Pursuant to the requirements of the Securities Exchange Act of 1934, as amended, the registrant has duly caused this report to be signed on its behalf by the undersigned hereunto duly authorized.

				Ascendis Pharma A/S
Date: March 2, 2026				By:		/s/ Michael Wolff Jensen
						Michael Wolff Jensen
						Executive Vice President, Chief Legal Officer

FAQ

What did Ascendis Pharma (ASND) announce regarding YUVIWEL?

Ascendis Pharma announced that the U.S. FDA granted Accelerated Approval for YUVIWEL to treat children with achondroplasia. The decision is based on improved annualized growth velocity from multiple controlled trials and long-term extension data in this rare skeletal growth disorder.

For which patients is YUVIWEL now approved in the United States?

YUVIWEL is approved as a once-weekly treatment to increase linear growth in children 2 years of age and older with achondroplasia and open epiphyses. It is the first and only therapy offering continuous systemic exposure to C-type natriuretic peptide over the weekly dosing interval.

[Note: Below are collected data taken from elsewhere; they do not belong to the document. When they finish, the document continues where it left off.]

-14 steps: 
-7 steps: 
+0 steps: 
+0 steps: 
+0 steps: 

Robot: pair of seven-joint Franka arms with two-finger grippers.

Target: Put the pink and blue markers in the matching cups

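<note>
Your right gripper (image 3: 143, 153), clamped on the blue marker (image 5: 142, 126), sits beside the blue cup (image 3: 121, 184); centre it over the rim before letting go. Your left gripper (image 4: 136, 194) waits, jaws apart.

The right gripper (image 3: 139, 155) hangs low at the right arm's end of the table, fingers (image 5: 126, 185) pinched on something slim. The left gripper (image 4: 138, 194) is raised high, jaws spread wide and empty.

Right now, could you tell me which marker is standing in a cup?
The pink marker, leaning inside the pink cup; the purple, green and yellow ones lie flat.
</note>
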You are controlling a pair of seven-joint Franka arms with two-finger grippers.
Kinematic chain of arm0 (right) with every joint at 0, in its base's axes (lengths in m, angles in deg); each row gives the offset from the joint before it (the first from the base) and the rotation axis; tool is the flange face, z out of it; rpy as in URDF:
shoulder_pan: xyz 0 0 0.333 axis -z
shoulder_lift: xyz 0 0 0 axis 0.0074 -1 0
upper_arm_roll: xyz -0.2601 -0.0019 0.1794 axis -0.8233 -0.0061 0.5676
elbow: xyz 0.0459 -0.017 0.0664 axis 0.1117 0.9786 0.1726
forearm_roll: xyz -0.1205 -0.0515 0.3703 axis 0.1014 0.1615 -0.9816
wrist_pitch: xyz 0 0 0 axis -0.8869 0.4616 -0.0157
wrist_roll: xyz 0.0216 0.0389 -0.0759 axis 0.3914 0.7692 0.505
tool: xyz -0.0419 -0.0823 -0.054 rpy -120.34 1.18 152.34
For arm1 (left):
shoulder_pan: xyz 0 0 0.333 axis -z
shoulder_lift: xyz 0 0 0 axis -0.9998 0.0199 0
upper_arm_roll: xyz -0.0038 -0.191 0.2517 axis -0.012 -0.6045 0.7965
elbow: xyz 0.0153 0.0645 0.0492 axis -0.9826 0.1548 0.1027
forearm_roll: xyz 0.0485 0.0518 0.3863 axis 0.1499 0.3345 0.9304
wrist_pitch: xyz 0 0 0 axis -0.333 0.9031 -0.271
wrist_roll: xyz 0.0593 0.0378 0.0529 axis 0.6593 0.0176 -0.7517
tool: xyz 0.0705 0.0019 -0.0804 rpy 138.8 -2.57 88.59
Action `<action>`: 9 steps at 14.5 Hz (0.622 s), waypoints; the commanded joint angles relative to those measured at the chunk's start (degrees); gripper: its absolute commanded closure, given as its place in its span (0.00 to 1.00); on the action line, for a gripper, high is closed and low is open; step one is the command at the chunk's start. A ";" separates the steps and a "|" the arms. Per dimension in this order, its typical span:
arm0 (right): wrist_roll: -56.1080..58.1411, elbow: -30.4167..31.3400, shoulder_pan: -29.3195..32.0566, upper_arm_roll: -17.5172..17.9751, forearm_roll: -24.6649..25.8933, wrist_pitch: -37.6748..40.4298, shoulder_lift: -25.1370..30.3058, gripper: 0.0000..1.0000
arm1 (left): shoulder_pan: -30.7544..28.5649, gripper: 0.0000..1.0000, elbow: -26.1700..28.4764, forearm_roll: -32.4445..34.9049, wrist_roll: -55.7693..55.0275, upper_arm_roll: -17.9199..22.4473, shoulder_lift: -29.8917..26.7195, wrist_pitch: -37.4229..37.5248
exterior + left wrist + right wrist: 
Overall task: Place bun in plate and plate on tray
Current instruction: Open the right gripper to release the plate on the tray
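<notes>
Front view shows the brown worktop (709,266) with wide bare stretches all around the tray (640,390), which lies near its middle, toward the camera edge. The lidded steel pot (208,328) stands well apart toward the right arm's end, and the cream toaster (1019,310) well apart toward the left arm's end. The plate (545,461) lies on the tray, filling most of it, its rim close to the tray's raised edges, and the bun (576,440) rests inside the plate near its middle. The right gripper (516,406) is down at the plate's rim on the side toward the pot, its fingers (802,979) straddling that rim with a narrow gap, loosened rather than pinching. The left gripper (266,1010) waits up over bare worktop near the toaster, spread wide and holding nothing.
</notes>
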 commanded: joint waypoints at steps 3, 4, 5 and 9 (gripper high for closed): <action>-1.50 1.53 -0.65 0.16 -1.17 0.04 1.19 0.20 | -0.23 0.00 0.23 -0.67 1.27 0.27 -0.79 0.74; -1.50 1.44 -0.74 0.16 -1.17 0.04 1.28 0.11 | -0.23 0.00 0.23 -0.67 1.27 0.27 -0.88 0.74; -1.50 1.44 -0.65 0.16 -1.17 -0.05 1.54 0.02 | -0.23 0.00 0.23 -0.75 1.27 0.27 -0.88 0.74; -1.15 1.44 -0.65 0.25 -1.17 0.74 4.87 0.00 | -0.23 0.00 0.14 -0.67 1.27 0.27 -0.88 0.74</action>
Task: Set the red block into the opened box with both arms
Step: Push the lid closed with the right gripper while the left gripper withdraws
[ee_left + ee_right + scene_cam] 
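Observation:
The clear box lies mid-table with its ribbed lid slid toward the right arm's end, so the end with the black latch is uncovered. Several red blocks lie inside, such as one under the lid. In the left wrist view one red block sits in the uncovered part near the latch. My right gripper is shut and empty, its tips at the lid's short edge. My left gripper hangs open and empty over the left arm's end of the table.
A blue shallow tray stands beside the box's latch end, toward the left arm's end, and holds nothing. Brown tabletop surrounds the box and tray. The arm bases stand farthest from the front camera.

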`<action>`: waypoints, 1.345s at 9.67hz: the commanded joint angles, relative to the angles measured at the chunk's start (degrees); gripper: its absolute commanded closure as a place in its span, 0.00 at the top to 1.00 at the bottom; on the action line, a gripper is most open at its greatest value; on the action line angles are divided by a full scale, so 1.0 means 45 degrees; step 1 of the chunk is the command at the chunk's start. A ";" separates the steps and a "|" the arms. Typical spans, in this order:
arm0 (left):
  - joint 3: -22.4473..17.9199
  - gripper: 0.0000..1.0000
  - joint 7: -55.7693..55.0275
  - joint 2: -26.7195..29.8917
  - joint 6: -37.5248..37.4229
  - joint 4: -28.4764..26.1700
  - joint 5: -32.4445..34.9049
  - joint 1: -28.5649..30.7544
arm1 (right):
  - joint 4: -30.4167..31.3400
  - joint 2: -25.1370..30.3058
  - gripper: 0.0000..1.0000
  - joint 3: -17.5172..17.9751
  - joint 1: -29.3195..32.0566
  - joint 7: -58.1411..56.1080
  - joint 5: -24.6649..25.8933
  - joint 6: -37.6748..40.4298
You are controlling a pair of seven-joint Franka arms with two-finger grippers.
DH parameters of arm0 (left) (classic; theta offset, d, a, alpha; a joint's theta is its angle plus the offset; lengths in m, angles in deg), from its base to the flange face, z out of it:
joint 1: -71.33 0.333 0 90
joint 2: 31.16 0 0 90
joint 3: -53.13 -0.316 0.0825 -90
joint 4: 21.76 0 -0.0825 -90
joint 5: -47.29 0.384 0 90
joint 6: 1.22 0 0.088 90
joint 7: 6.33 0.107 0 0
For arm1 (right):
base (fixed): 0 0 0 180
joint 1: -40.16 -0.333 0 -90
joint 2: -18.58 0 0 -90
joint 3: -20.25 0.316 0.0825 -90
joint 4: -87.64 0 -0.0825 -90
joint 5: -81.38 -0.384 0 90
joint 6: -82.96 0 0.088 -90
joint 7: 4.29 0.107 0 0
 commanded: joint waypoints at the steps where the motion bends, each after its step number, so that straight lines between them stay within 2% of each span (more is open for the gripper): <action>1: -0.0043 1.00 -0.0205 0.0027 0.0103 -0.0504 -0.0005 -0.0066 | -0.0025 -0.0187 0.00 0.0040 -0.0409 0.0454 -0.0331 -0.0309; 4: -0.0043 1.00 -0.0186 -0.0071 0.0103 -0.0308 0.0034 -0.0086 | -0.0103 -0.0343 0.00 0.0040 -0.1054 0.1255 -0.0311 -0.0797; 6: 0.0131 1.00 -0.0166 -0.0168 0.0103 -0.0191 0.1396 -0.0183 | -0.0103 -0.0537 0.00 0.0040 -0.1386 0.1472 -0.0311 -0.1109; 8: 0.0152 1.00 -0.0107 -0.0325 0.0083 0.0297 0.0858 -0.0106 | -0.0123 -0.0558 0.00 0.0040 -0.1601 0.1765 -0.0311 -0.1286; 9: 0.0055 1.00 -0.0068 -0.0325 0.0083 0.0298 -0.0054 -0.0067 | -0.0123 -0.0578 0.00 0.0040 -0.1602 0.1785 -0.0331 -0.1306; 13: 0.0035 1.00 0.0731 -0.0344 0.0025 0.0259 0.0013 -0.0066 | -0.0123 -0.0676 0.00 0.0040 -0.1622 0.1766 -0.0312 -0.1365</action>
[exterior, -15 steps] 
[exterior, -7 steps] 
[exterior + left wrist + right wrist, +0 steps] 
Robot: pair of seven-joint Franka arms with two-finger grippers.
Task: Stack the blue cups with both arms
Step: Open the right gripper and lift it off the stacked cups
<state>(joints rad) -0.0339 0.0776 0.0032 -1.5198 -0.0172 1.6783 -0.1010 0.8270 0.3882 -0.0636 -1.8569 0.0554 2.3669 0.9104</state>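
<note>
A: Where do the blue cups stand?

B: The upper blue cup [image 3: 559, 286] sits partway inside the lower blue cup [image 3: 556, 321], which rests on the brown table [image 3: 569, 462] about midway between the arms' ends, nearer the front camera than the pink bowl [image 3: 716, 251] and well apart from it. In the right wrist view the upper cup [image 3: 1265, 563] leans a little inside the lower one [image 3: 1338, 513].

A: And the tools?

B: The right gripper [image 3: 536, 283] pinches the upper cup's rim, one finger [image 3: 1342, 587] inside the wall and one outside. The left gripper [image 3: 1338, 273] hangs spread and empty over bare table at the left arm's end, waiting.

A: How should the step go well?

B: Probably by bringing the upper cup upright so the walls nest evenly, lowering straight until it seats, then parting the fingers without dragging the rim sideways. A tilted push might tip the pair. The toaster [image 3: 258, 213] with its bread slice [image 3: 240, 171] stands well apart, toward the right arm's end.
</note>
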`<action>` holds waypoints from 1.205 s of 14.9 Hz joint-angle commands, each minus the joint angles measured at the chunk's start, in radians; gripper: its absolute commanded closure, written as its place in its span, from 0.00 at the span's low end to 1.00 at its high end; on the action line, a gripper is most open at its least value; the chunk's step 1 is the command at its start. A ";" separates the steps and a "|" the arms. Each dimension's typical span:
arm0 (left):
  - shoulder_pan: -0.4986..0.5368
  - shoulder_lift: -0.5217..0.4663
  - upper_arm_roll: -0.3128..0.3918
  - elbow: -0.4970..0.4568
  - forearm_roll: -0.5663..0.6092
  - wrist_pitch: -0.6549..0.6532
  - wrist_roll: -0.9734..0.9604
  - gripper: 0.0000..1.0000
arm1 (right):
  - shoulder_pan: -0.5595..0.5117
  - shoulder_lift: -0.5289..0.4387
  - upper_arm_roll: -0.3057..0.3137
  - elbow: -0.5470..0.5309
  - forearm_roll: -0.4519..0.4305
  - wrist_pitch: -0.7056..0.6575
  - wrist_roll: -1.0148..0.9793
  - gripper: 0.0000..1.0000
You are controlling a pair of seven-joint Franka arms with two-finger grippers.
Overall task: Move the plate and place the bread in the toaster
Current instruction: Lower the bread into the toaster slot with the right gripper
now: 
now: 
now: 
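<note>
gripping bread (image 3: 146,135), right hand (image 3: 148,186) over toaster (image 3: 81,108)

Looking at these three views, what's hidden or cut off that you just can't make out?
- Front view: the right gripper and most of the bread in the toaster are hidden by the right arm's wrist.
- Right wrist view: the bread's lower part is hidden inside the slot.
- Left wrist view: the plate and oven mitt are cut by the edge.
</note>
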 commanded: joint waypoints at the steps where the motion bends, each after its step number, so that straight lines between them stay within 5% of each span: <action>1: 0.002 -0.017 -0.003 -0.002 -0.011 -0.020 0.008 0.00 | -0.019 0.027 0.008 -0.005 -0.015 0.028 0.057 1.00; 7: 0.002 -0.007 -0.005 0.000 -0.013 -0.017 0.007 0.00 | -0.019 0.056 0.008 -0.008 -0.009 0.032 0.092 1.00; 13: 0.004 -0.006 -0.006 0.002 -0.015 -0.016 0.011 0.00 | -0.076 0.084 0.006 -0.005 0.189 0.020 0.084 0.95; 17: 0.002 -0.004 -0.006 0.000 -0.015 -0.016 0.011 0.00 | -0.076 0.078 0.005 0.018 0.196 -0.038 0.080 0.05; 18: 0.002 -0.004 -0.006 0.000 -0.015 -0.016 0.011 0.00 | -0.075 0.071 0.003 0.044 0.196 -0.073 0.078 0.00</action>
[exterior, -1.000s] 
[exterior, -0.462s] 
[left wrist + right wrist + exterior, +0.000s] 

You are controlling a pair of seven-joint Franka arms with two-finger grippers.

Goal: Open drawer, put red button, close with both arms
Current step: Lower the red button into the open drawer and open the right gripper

What is the FDA’s Accelerated Approval for Ascendis Pharma’s YUVIWEL?

The FDA’s Accelerated Approval for YUVIWEL is based on improvement in annualized growth velocity in children with achondroplasia. Continued approval may depend on confirmatory trials that verify and describe clinical benefit, making future study results important for maintaining the indication.

When does Ascendis Pharma expect YUVIWEL to be commercially available?

Ascendis expects YUVIWEL to be available through prescribing physicians in the United States during the early part of the second quarter of 2026. This timing reflects the company’s launch preparations following FDA Accelerated Approval in pediatric achondroplasia.

What patient support will Ascendis offer for YUVIWEL in the U.S.?

Ascendis plans to support YUVIWEL through its U.S. Ascendis Signature Access Program (A.S.A.P.). The program will help families navigate the treatment journey and includes financial assistance options for eligible patients receiving this once-weekly therapy for achondroplasia.

What is the Rare Pediatric Disease Priority Review Voucher Ascendis received?

With YUVIWEL’s approval, Ascendis received a Rare Pediatric Disease Priority Review Voucher from the FDA. This voucher can grant priority review to a future drug application that otherwise would not qualify, recognizing the product’s role in treating a rare pediatric condition.